TASK DESCRIPTION> Restate every line of the material below word for word, skipping the images.
+===+
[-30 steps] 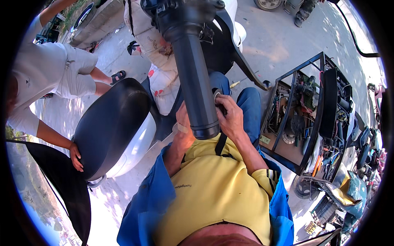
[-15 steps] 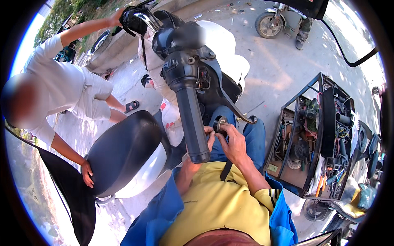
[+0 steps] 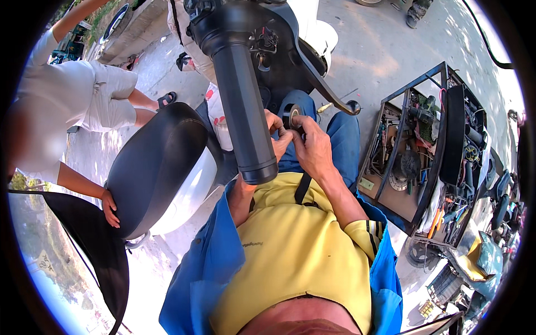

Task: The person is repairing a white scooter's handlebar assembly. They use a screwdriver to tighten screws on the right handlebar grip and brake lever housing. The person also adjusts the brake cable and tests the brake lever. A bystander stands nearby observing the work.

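Observation:
A small roll of black tape with a pale core is held upright in front of my blue trousers. My right hand is closed on its right side, thumb and fingers pinching it. My left hand is closed too, its fingertips at the roll's lower left edge and its thumb tip meeting my right thumb. Part of the left hand and wrist is hidden behind the black handlebar grip. Above the hands, a dark brake lever curves down to the right. Exposed wiring shows at the switch housing beside the grip.
A black scooter seat is at the left, with another person's hand resting on it. To the right stands a metal-framed tool box full of tools and parts. A black shoe shows at the far edge.
The view has tipped, so the handlebar, tool box and my hands sit higher. My left fingers have come further around the roll's left side; my right hand keeps its hold.

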A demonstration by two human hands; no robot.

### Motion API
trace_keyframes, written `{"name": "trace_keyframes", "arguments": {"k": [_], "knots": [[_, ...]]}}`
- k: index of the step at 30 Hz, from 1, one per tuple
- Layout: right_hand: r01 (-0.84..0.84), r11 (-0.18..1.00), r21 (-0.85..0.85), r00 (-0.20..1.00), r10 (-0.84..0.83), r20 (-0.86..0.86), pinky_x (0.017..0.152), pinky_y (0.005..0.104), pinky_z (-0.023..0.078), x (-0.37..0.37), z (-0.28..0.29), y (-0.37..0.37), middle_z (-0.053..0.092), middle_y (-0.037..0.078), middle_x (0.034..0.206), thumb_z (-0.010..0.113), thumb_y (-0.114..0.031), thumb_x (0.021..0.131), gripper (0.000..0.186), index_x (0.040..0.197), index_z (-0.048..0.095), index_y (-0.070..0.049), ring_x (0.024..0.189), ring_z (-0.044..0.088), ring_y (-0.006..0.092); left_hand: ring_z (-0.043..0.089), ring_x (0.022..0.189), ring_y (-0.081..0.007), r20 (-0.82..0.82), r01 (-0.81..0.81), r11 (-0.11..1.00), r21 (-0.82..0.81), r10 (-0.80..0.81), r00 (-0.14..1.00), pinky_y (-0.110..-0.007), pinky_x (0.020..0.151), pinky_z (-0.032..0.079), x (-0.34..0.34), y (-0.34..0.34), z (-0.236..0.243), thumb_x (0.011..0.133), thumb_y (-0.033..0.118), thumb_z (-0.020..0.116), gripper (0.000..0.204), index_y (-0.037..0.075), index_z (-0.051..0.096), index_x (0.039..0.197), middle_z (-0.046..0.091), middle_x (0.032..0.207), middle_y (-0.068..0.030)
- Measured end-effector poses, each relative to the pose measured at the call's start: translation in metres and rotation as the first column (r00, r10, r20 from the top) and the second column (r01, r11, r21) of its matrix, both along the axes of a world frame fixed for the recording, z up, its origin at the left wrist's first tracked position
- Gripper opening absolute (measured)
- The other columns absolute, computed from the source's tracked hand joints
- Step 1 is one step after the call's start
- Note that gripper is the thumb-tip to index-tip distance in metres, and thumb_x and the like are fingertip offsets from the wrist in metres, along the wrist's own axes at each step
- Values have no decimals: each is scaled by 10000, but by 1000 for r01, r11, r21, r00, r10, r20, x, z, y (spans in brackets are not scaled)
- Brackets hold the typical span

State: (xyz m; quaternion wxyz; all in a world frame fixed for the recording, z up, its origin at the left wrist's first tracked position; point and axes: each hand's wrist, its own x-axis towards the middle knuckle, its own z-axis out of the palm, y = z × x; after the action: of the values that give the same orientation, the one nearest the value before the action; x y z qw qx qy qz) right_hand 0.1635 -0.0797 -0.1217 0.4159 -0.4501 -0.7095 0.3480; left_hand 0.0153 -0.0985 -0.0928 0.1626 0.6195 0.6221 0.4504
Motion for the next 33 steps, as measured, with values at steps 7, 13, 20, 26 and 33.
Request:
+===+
YOUR RESPONSE>
[-30 steps] 
[-15 steps] 
[+0 steps] 

Task: The person is repairing a white scooter's handlebar assembly. They use a screwdriver to tighten screws on the right handlebar grip and brake lever housing. The person also adjusts the brake cable and tests the brake lever. A bystander stands nearby observing the work.

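Observation:
A small roll of black tape with a pale core is held upright in front of my blue trousers. My right hand is closed on its right side, thumb and fingers pinching it. My left hand is closed too, its fingertips at the roll's lower left edge and its thumb tip meeting my right thumb. Part of the left hand and wrist is hidden behind the black handlebar grip. Above the hands, a dark brake lever curves down to the right. Exposed wiring shows at the switch housing beside the grip.
A black scooter seat is at the left, with another person's hand resting on it. To the right stands a metal-framed tool box full of tools and parts. A black shoe shows at the far edge.
The view has tipped, so the handlebar, tool box and my hands sit higher. My left fingers have come further around the roll's left side; my right hand keeps its hold.
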
A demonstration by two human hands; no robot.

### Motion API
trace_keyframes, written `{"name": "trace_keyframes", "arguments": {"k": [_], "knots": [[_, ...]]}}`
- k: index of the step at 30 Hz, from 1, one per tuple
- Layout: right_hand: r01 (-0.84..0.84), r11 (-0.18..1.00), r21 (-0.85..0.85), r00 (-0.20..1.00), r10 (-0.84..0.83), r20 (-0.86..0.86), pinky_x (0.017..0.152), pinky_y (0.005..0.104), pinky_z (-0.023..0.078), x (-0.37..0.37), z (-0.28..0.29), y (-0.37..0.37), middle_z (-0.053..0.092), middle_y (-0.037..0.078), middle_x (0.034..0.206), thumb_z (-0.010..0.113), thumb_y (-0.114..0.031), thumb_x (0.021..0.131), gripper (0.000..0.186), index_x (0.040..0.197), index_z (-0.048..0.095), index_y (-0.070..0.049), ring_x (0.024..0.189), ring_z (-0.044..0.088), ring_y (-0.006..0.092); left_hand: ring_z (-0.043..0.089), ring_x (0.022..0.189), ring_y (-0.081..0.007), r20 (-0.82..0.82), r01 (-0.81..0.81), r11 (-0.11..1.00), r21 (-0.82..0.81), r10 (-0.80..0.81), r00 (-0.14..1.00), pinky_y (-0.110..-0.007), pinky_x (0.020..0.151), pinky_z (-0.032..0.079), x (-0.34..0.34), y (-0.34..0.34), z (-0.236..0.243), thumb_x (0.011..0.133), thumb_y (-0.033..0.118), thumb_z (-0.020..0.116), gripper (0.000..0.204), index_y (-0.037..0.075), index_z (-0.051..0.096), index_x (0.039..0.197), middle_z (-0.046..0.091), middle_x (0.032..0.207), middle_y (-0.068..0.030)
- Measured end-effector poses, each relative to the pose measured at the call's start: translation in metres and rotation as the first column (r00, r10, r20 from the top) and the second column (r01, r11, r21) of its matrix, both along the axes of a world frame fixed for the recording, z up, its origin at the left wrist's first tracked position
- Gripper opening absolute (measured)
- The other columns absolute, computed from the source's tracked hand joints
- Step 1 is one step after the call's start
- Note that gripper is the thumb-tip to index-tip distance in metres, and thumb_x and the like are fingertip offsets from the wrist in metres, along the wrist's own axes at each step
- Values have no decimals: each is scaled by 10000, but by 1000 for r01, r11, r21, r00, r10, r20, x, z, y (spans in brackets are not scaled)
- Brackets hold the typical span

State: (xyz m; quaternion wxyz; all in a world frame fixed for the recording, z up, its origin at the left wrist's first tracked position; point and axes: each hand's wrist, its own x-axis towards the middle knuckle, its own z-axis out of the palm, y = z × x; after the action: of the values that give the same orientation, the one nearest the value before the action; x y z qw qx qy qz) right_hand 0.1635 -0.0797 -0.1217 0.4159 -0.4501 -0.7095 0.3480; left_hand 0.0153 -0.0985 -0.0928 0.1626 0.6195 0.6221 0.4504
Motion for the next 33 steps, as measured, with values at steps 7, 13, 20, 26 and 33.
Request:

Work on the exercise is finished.